PROBLEM TO SOLVE:
Start at the line with "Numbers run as" in the records below, stop at the line with "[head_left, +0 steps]", and return every line in that span exactly, the two end lines included.

DATA FOR ANALYSIS:
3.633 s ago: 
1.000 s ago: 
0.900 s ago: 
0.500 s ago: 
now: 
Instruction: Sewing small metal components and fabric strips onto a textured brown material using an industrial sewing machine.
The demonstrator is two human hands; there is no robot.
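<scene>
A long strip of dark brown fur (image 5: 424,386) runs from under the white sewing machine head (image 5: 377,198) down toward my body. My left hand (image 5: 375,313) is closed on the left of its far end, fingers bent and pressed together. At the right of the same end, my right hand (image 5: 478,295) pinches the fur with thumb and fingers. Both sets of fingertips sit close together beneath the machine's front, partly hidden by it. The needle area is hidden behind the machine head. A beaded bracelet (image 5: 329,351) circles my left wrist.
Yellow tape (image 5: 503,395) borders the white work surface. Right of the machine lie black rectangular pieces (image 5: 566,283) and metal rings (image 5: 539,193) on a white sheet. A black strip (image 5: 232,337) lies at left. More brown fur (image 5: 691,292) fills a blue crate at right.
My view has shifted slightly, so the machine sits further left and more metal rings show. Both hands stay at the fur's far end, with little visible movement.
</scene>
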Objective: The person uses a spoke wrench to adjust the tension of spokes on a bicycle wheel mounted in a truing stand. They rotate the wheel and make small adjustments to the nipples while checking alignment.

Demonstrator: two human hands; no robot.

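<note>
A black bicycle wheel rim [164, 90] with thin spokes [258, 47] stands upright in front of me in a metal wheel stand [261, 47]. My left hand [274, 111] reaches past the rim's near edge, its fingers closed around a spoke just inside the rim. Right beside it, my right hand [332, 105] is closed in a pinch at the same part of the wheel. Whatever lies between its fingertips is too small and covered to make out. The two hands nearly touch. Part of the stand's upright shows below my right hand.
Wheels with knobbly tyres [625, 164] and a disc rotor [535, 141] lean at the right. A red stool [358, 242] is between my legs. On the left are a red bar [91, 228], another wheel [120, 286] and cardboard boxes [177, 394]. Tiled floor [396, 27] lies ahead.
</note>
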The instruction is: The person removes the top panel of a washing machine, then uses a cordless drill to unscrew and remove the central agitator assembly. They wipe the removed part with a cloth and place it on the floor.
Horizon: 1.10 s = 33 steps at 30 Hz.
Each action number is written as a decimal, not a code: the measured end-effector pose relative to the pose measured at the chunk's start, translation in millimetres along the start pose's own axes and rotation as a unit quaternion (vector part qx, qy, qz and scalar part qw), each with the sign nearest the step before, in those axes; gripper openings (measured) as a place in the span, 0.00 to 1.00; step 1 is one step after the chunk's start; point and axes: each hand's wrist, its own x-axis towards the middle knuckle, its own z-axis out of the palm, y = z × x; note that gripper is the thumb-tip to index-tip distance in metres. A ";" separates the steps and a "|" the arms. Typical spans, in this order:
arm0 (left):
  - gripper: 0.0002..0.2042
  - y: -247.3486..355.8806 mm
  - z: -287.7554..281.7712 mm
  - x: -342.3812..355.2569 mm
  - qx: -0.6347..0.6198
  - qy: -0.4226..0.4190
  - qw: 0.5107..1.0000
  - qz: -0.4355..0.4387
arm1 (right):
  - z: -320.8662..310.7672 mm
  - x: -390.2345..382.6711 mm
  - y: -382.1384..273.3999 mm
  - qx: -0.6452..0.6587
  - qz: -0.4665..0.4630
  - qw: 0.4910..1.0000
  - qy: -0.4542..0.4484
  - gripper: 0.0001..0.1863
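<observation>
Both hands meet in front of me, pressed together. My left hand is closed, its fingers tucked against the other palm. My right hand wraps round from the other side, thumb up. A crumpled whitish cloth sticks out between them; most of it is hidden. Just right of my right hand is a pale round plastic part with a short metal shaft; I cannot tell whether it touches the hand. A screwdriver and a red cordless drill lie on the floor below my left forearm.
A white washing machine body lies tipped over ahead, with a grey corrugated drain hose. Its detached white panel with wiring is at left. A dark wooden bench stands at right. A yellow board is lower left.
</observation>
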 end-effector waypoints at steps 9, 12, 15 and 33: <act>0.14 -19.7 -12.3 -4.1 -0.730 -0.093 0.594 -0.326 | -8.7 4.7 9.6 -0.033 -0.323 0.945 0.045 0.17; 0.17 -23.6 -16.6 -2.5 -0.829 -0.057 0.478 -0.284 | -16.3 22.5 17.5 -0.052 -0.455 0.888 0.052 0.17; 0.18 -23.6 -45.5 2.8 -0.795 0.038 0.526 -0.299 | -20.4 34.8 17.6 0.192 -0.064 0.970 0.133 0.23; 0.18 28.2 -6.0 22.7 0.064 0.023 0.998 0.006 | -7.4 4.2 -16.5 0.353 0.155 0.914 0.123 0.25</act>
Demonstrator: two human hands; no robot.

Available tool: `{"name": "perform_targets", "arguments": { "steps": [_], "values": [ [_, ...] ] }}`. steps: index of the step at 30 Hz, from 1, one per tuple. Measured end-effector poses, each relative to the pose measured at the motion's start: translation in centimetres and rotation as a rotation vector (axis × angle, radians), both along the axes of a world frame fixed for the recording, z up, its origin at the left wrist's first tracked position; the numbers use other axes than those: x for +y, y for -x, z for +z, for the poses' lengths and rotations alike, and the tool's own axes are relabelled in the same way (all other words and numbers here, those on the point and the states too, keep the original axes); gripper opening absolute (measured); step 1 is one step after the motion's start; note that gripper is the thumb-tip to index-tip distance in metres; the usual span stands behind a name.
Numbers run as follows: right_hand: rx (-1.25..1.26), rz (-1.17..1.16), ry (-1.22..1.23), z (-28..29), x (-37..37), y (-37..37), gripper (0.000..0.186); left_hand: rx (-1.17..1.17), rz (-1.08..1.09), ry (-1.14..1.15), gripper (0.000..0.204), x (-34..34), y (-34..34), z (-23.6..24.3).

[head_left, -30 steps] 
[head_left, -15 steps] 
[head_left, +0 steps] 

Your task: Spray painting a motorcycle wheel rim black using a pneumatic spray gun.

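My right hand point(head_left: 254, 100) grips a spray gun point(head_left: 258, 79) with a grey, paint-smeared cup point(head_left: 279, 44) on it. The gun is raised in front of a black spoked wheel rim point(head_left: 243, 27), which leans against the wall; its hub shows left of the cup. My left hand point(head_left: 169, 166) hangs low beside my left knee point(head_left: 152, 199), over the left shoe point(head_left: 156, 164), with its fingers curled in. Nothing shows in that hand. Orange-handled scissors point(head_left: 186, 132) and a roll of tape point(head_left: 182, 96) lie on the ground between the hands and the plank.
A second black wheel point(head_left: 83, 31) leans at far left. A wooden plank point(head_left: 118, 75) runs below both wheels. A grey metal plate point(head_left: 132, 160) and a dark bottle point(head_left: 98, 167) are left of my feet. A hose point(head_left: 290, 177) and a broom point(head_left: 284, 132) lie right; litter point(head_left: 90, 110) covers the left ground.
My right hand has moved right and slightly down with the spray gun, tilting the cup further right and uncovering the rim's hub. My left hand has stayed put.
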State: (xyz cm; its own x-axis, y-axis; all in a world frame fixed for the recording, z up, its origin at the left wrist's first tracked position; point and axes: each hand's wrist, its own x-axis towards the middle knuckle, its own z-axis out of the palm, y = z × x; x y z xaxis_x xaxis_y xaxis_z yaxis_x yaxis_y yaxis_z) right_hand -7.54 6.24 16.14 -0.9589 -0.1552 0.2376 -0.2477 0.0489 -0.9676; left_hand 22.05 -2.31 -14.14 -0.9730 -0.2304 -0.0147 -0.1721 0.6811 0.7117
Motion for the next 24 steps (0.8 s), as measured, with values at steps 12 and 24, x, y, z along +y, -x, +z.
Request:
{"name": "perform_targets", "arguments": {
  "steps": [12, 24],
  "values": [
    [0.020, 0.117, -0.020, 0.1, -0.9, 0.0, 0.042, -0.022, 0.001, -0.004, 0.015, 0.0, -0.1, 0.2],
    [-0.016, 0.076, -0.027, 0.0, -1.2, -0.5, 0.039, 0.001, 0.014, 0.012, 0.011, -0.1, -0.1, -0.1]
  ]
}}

REPLY:
Numbers run as follows: right_hand: rx (-1.25..1.26), rz (-1.17..1.16), ry (-1.22..1.23), z (-28..29), x (-37..37), y (-37..37), gripper (0.000..0.186); left_hand: rx (-1.17..1.17), rz (-1.08..1.09), ry (-1.14..1.15), gripper (0.000..0.204), x (-34..34), y (-34..34), z (-23.6..24.3).

[head_left, -30 steps] 
[head_left, -15 steps] 
[head_left, +0 steps] 

This output is complete.